魔王、なぜか冒険者学校の先生になって、英雄の子孫を鍛え直す

しーとみ@映画ディレッタント

魔神結晶

 なぜか、担任の銃口は、トレントの位置を正確に捉えていた。
 明らかに顔は眠っている。意識もないだろうに。


 引き金は引かれ、銃口から高熱の魔力弾が打ち出された。


 担任砲。
 生徒たちはそう呼んでいる。


 まともに砲弾を浴びて、トレントが焼け焦げた。


 同時に、少女を拘束していたツタも、消え去る。


 落ちかかった少女を抱きかかえ、自身は尻餅をつく。


 ヒザをついた担任は、再び眠りについた。キノコの胞子は消えてなくなっている。力尽きたのだ。


 少女の安全を確保しつつ、担任に駆け寄る。息はあった。
 あとは救援を。


 霧が晴れていた。
 迷いの森へ変えていたトレントが燃え尽きたせいだろう。


 担任砲の衝撃波も、森の外から見えたはず。
 これで助けが来る。


「おやおや、随分と派手にぶっ放したじゃないか」
 トレントよりも恐ろしい気配が、マノンの背後に迫った。


 振り返り、身構える。今は、目の前の敵に集中をすべき。


 灰色の肌を持つ女魔族が、マノンの前に立っていた。
 レオタードのような衣装を身にまとい、槍のようなシッポを持つ。
 差しているパラソルは、禍々しい毒キノコを思わせた。


 放っている気配で分かる。

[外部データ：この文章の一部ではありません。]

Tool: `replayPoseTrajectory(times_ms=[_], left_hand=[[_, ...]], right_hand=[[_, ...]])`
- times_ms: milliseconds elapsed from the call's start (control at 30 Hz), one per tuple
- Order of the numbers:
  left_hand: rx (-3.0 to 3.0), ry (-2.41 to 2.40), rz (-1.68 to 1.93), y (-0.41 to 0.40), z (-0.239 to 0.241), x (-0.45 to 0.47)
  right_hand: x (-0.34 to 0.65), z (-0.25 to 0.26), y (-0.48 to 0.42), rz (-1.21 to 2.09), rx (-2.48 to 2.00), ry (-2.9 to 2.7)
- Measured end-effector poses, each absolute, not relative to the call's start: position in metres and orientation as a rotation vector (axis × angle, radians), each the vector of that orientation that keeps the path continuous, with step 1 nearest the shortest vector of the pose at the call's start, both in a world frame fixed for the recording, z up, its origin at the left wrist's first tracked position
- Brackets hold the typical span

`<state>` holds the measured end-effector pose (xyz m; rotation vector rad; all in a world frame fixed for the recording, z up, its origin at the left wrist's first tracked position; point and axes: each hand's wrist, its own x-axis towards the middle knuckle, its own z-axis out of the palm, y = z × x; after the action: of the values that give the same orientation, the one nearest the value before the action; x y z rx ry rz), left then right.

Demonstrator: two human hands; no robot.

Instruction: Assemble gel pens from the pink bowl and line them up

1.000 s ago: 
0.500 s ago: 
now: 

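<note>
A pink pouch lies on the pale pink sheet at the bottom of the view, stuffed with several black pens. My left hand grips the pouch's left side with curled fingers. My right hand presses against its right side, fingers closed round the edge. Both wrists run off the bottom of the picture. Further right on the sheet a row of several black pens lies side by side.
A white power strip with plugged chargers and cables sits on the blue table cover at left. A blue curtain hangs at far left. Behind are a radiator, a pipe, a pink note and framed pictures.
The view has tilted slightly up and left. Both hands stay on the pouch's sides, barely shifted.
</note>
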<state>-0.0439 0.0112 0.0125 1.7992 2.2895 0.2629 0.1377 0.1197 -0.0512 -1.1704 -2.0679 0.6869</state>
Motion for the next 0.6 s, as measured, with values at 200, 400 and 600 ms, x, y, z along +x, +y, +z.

彼女は強敵だ。


「あなたがやったの?」
 マノンは、眼前に立つ敵に目を向けた。


「ええそうよ。あたしはコードネーム:トード・ストールのアーマニタ」
 まったく悪びれる様子もなく、魔族アーマニタはうなずいた。


「どうしてこんなことを?」


「すべては魔族の復権のため。魔族は魔神がいて、始めて本格的に魔法が発動できるからね」


 魔物と魔族の違いは、「自然に生まれた」か「魔神によって生み出された」かである。
 同じモンスターとしてくくられてはいるが。


 アーマニタら魔族は、魔力を魔神に依存している。
 魔神が死んだ今となっては、魔族は力が弱まっていた。
 そのため彼らは、総じて魔神の復活をもくろむ。


「だから、魔神復活のためにこれが必要なわけ」


 アーマニタは、手にはめたリングを見せた。赤い宝石が怪しく光る。


「それは、魔神結晶!」


 魔神の力が宿るという宝石だ。


 魔神が死んだ際に、魔力が『魔神結晶』となっては世界に散らばった。
 魔族は魔神結晶を回収し、自らの力として活用したり、魔神の復活を企んだりしている。


「魔神結晶を体内に取り込んだトレントを、この森に植えて狂わせる。森じゅうの精気を吸い取る予定だったの。魔神に魔力を捧げるために。でも、あんたらのせいで失敗した。だから、今度はあんたらから直接魔力をいただくわ!」


 先ほどから、会話が頭に入らないほど、威圧感が凄い。
 あんな小さな石に、どれだけの魔力が圧縮されているのか。


「そんなことのために、こんな小さい子を巻き添えに?」


「最初に食べてもらうと思ったんだけど、冒険者が来ちゃった。それでトレントがそいつらをやっつけて食べたの」


 トレントの側には、C級冒険者たちの亡きがらが。


「まあ、こいつらはトレントの素材が目当てだったみたい。キノコで幻覚を見せたら、あっというまに奪い合ったわ。おかげで食べる際に殺す手間が省けたけど」


 アーマニタは、パラソルを向けてきた。


 中堅の冒険者すら歯が立たない相手だ。
 担任は眠っている。
 ここは、マノンが戦うしかない。


「あんたも食べてあげるわ!」
 アーマニタが、キノコ型パラソルからガスを噴射した。
 担任を眠らせた幻覚剤だ。


 マノンも例外ではない。段々と身体が痺れ、意識が薄れていく。




『私と交代なさい、マノン』
 もう一人の自分が、マノンに語りかけてきた。